Though obstetrician/gynecologists and Family Practice doctors are the most common childbirth caregivers in mainstream medicine, midwives, a third attendant alternative, are growing in popularity and re-gaining respect after a century of misdirected skepticism. Midwives generally can offer better birth outcomes and higher rates of satisfaction than either type of physician and are trained specifically to provide woman-centered care; to think of childbirth as a beautiful, natural opportunity, not just a time to endure a painful situation.
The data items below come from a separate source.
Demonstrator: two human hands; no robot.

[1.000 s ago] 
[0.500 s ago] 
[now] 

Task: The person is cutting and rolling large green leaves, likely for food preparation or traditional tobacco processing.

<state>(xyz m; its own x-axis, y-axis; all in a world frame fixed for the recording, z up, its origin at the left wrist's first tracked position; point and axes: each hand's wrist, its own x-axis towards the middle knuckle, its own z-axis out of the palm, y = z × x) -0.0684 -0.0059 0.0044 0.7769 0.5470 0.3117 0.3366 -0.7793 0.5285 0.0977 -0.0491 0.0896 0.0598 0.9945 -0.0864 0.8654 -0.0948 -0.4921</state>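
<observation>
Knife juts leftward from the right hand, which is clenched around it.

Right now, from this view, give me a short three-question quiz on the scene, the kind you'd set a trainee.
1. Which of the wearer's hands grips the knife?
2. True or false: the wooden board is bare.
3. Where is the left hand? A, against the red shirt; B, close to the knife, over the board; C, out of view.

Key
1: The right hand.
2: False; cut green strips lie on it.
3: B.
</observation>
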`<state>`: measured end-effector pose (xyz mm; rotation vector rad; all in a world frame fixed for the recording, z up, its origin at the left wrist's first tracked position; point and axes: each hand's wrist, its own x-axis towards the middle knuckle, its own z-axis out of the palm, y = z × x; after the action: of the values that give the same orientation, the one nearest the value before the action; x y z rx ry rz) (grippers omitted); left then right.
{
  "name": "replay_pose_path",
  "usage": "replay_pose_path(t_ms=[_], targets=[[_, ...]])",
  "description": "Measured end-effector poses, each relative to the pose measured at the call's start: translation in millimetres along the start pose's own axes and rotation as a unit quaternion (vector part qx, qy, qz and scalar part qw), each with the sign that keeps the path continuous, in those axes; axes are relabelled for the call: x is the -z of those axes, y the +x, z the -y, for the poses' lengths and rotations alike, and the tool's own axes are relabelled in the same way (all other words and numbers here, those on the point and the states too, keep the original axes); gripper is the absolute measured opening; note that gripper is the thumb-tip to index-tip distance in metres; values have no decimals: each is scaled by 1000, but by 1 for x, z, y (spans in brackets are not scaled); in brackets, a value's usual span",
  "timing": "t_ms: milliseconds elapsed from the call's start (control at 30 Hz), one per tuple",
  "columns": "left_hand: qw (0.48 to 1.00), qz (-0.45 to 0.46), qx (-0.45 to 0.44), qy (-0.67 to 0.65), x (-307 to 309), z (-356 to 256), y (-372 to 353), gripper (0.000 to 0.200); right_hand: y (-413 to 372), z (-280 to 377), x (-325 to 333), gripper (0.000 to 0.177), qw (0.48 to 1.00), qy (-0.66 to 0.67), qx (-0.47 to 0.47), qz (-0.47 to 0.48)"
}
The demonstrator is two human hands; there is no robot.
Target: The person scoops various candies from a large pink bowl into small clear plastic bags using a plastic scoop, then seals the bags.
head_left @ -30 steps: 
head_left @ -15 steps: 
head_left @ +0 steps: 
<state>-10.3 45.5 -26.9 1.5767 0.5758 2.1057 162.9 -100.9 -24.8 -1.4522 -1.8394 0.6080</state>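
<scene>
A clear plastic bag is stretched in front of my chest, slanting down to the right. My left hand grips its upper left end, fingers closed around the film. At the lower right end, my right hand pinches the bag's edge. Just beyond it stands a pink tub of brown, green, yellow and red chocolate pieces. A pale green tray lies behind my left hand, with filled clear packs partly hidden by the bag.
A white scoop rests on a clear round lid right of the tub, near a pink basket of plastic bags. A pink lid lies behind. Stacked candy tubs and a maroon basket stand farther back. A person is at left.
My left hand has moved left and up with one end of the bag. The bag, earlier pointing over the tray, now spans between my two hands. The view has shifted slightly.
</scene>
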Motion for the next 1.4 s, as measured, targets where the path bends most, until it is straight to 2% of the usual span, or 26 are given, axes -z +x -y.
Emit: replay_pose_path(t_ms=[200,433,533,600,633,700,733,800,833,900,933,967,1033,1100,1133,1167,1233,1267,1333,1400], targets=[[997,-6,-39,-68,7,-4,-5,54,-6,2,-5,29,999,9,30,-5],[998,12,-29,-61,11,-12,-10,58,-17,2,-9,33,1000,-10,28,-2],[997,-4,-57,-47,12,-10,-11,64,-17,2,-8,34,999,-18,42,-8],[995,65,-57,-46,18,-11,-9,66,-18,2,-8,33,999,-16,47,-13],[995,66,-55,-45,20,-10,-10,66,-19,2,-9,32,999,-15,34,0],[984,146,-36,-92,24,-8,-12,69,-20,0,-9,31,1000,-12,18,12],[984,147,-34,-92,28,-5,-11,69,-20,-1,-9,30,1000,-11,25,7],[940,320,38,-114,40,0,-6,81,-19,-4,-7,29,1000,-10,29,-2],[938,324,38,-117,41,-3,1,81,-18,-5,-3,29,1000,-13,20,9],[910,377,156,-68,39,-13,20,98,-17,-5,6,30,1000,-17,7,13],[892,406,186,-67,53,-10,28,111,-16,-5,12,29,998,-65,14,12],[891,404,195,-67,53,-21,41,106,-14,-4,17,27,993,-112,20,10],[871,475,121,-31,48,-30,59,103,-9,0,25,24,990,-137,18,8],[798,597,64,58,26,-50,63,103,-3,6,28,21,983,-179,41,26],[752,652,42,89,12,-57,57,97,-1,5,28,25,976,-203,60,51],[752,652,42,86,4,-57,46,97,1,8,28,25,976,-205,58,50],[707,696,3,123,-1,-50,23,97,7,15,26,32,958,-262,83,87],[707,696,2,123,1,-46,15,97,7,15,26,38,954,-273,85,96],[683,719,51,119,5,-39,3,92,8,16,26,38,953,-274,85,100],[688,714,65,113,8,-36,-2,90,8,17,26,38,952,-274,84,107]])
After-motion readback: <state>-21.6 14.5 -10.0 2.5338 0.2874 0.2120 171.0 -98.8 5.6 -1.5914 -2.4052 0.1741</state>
There are two main types of midwife currently practicing in the United States. The first is a Certified Nurse-Midwife (CNM), a practitioner that may best help you to walk the line between alternative care and medical model. CNMs are trained first as nurses, with conventional education in general health care practices. After this base, they go on to specialize in midwifery, through a program recognized by the American College of Nurse Midwives. Once certified, CNMs can choose to work at a hospital in cooperation with a team of doctors, at a freestanding birthing center, or in an independent homebirth practice. Because their training provides them with the most versatility - a deeper knowledge of medicine as well as the belief that birth is natural - CNMs are truly able to provide you with whatever support is deemed necessary, no matter where you prefer to give birth.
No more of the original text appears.